A primeira aparição nacional de Sarah Palin foi tão boa que os marqueteiros republicanos se apressaram a compará-la com a ex-primeiraministra britânica Margaret Thatcher, um dos ícones do conservadorismo mundial.
Exageros à parte, essa tentativa de valorizar a presença de Palin na chapa republicana tem um sentido que vai além de obter os votos conservadores.
O movimento visa a retirar da escolha o teor de risco que tem embutida, pois a chance de Palin ter que assumir a Presidência dos Estados Unidos, pelo menos interinamente, é muito grande, devido à idade de McCain, e já começa a ser avaliada publicamente.
Ao mesmo tempo, o próprio McCain parece preocupado em garantir aos independentes, sem os quais não conseguirá vencer, que sua vice não está lá por ser de direita radical, mas por ser uma reformista como ele, que luta contra a corrupção e o conformismo.
Por isso, McCain marcou seu discurso não pelo rancor que aparecera nos discursos anteriores, como os do ex-candidato e quase vice Mitt Romney e o ex-prefeito de Nova York Rudolph Giulliani.
A própria Palin foi mais agressiva com Obama do que McCain.
O discurso do candidato republicano, aliás, teve muito mais a ver com sua idéia inicial de escolher o ex-democrata e hoje independente Joe Lieberman para companheiro de chapa do que com a pitbull Palin. Lieberman foi candidato a vice de Al Gore em 2000, e apoiou a candidatura de McCain desde o início.
Ele abriu seu discurso na convenção de St. Paul perguntando: “O que um democrata como eu está fazendo na convenção republicana?”. E respondeu: “Eu apóio McCain porque o país importa mais que os partidos”. Joe Lieberman criticou Obama por não ter trabalhado no Senado em conjunto com os republicanos, a exemplo do que McCain sempre fez.
E foi este o tom que quis dar a seu discurso de aceitação, o de conciliação, e não de confrontação raivosa: “Estenderei a mão a qualquer um que queira ajudar este país a progredir outra vez. Eu tenho história e cicatrizes para proválo. Obama não tem”.
Ele se referia justamente às diversas vezes em que trabalhou em projetos de lei com senadores democratas, como o ícone Ted Kennedy, em temas delicados como imigração e financiamento de campanhas eleitorais.
Na segunda parte da frase, destacava sua melhor imagem popular, a do soldado-herói, cuja trajetória havia sido apresentada antes em um filme, arrancando urras da platéia.

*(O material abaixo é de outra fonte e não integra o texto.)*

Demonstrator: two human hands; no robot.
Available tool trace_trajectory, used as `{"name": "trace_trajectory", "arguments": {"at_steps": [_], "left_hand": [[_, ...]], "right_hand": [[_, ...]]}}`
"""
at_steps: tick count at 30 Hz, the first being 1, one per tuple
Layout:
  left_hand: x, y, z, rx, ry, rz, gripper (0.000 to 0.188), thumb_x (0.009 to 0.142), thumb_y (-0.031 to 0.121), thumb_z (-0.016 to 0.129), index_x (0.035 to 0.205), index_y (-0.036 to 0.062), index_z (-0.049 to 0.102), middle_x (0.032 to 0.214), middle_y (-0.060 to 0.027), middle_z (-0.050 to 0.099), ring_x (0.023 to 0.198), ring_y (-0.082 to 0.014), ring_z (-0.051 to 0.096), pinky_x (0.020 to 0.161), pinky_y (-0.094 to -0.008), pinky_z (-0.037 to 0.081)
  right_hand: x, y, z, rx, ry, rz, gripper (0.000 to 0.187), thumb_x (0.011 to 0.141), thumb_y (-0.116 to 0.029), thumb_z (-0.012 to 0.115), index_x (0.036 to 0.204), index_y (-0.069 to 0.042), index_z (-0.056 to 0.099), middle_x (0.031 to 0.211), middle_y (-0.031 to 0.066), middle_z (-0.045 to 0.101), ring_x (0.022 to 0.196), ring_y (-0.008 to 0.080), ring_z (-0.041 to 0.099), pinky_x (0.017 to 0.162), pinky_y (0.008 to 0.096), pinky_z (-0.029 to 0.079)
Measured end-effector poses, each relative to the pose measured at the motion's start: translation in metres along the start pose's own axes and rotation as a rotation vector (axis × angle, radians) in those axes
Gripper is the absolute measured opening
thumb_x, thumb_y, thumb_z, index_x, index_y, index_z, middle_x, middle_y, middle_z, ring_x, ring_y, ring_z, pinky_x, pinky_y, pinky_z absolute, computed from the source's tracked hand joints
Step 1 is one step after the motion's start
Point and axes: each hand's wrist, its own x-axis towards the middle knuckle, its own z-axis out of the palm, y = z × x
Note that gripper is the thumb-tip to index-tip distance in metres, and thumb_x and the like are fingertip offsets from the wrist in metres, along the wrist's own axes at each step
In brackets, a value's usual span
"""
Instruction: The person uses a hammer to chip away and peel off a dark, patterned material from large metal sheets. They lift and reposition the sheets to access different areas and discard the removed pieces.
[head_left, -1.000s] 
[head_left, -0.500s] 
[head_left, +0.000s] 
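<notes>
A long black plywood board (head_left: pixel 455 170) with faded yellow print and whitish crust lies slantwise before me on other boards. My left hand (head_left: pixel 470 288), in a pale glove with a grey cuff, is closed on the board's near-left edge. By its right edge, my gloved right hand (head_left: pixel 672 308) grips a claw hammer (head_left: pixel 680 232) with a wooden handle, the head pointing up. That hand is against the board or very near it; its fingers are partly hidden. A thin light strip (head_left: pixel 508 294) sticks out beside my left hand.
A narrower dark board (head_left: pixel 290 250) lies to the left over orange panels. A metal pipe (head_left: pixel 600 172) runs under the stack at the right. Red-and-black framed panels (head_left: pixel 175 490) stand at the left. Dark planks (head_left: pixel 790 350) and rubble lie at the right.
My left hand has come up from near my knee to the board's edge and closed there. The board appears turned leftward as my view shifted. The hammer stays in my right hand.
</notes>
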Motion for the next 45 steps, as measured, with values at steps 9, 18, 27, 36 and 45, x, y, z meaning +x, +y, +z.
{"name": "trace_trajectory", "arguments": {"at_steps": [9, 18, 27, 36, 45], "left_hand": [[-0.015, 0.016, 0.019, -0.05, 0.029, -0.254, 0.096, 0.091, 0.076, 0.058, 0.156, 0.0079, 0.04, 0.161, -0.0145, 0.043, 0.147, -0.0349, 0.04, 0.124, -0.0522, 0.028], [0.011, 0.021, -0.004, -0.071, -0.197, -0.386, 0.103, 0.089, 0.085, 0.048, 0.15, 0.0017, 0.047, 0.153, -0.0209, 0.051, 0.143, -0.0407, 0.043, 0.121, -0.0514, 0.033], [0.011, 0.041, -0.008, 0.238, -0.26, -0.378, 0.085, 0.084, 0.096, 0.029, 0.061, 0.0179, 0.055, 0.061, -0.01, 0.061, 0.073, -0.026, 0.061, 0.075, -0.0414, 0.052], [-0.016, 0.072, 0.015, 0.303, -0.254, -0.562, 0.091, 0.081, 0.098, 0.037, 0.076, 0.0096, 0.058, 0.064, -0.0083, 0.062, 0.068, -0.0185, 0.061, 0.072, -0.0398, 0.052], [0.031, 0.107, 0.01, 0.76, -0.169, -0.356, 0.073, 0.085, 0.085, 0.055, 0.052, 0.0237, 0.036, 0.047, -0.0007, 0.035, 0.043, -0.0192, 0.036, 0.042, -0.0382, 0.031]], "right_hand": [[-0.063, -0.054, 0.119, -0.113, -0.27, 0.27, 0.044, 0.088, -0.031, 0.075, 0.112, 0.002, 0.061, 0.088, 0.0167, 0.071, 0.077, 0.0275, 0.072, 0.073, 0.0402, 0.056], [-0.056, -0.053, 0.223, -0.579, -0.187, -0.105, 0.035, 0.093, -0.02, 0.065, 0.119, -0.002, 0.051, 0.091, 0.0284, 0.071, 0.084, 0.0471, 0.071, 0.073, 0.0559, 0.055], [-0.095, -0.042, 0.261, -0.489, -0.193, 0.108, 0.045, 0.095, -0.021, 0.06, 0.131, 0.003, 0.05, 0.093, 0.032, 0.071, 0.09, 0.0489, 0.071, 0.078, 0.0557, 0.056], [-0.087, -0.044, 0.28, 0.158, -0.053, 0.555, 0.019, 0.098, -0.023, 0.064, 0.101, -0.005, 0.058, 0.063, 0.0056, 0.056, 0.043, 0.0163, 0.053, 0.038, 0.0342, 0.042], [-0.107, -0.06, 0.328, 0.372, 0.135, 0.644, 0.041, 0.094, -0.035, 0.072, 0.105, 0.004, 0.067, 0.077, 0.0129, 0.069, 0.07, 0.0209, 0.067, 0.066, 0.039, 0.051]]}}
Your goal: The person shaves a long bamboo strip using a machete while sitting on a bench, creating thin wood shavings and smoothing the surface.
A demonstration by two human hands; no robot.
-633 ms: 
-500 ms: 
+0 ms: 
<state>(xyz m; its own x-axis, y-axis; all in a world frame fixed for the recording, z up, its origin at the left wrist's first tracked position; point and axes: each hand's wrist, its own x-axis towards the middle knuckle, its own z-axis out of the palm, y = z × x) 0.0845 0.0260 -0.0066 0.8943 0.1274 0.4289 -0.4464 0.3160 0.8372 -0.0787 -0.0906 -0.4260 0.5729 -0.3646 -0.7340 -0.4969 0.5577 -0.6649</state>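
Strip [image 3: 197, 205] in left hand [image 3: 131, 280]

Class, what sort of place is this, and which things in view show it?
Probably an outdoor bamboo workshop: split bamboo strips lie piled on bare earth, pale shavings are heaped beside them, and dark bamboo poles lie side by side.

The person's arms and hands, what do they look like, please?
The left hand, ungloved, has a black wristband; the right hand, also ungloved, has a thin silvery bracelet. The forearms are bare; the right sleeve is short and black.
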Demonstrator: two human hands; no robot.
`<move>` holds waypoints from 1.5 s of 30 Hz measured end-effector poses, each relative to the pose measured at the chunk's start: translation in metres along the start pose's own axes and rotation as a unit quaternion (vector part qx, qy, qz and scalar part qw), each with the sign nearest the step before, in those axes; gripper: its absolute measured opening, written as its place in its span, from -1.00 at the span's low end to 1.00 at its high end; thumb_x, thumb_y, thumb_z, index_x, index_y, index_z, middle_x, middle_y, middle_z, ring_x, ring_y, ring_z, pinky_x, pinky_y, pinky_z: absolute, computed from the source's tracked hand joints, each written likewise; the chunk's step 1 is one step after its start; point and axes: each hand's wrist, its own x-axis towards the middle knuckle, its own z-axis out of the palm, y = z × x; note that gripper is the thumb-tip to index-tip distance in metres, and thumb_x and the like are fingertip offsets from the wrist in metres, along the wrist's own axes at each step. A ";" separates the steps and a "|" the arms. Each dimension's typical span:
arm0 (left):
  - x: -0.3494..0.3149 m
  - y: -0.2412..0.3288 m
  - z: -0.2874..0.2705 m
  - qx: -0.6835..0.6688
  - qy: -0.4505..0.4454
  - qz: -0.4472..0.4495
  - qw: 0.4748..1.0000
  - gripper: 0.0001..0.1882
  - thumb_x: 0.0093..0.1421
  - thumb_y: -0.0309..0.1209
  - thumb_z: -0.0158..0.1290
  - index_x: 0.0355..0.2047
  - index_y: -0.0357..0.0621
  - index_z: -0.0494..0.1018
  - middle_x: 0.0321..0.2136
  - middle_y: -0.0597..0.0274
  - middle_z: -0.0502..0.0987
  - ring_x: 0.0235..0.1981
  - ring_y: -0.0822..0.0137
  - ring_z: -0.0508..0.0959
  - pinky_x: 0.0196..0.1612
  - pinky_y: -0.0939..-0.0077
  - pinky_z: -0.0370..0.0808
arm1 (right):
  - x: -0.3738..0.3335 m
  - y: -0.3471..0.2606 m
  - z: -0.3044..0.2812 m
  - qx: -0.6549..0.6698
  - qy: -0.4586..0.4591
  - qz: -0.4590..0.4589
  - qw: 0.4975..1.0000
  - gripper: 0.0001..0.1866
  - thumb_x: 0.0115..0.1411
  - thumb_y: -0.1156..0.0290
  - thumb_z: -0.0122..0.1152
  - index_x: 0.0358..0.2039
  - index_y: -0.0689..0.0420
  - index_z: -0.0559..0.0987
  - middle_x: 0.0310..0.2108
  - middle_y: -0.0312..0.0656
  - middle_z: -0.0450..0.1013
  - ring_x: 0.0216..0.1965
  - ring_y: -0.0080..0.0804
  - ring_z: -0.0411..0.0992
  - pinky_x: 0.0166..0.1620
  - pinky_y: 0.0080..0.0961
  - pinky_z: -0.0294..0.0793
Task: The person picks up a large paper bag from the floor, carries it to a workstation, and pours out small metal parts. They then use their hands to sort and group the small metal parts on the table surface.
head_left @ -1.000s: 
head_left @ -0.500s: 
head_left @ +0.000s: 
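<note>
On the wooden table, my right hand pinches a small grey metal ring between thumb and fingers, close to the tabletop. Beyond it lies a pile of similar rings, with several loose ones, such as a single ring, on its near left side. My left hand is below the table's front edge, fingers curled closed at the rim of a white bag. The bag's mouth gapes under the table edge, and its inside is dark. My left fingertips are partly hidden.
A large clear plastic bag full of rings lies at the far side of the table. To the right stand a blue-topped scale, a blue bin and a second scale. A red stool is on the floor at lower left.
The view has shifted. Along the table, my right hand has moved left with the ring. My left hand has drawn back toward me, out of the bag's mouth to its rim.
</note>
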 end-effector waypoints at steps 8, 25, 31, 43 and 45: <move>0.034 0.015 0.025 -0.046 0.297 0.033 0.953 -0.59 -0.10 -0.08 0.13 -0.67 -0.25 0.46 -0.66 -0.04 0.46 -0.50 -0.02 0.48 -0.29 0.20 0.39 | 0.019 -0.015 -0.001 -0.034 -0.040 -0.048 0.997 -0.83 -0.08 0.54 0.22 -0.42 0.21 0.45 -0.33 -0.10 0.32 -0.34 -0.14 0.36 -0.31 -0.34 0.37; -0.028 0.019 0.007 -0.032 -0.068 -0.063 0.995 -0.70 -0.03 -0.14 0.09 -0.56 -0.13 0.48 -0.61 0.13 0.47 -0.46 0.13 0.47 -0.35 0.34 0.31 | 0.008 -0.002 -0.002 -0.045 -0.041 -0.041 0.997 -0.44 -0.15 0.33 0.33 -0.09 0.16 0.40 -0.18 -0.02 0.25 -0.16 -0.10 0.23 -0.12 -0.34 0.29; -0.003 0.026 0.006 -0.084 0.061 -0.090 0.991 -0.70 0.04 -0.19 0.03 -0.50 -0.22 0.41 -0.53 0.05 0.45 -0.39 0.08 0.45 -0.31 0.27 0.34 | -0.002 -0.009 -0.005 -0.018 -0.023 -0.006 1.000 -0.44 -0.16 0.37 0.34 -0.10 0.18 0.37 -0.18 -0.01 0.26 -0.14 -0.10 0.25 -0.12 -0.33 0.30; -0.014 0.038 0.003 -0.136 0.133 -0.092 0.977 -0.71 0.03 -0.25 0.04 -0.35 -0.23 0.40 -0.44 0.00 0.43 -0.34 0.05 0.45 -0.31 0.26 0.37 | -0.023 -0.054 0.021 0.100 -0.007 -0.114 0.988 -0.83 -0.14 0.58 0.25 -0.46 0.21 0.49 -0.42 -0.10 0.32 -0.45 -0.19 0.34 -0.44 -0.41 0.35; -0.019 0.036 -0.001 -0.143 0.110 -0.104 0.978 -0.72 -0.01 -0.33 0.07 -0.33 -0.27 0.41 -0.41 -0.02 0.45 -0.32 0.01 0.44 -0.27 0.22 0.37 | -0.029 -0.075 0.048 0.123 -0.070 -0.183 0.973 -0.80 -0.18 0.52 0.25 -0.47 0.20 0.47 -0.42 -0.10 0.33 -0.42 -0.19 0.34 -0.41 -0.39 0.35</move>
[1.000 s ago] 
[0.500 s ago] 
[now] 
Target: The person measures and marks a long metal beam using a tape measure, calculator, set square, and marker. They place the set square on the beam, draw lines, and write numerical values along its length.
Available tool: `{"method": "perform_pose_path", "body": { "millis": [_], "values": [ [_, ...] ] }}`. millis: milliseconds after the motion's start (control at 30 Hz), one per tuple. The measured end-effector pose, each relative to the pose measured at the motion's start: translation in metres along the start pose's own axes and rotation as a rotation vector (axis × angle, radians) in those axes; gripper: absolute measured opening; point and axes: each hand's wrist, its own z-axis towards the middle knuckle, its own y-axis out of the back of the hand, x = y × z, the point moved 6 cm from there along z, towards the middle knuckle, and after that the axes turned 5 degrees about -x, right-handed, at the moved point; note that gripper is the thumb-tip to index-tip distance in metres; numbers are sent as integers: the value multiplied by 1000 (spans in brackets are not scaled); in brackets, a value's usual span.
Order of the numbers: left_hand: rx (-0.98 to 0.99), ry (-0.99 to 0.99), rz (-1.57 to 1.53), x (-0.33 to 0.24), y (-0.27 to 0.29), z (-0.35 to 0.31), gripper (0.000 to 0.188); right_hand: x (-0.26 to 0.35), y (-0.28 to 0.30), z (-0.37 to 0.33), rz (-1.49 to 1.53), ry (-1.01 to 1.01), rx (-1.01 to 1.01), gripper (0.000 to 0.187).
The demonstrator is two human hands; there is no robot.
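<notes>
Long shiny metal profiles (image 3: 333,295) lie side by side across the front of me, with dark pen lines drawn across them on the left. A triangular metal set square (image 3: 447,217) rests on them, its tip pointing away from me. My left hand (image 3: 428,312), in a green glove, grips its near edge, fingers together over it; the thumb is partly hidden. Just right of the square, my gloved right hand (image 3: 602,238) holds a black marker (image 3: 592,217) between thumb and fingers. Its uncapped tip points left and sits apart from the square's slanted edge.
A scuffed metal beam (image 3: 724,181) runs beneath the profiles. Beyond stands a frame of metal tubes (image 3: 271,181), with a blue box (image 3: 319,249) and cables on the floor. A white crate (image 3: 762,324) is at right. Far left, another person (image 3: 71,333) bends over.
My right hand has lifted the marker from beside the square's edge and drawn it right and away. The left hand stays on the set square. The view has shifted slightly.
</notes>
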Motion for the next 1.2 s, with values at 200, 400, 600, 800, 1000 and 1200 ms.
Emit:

Uma coisa não tem nada a ver com a outra, mas em todo o discurso foi assim, McCain explorou à exaustão seu patriotismo, sua experiência militar, que significaria que está preparado para comandar o país em um momento de guerra e crise econômica, ao contrário de Obama, a quem classificou de “noviço”.
McCain não é bom de retórica nem de auditório, mas tem o que os republicanos chamam de “straight talk”, vai direto ao ponto. A situação econômica, que se deteriora a cada dia, é que não ajuda a um candidato da situação.
Por isso, promete tanto reformas e mudanças.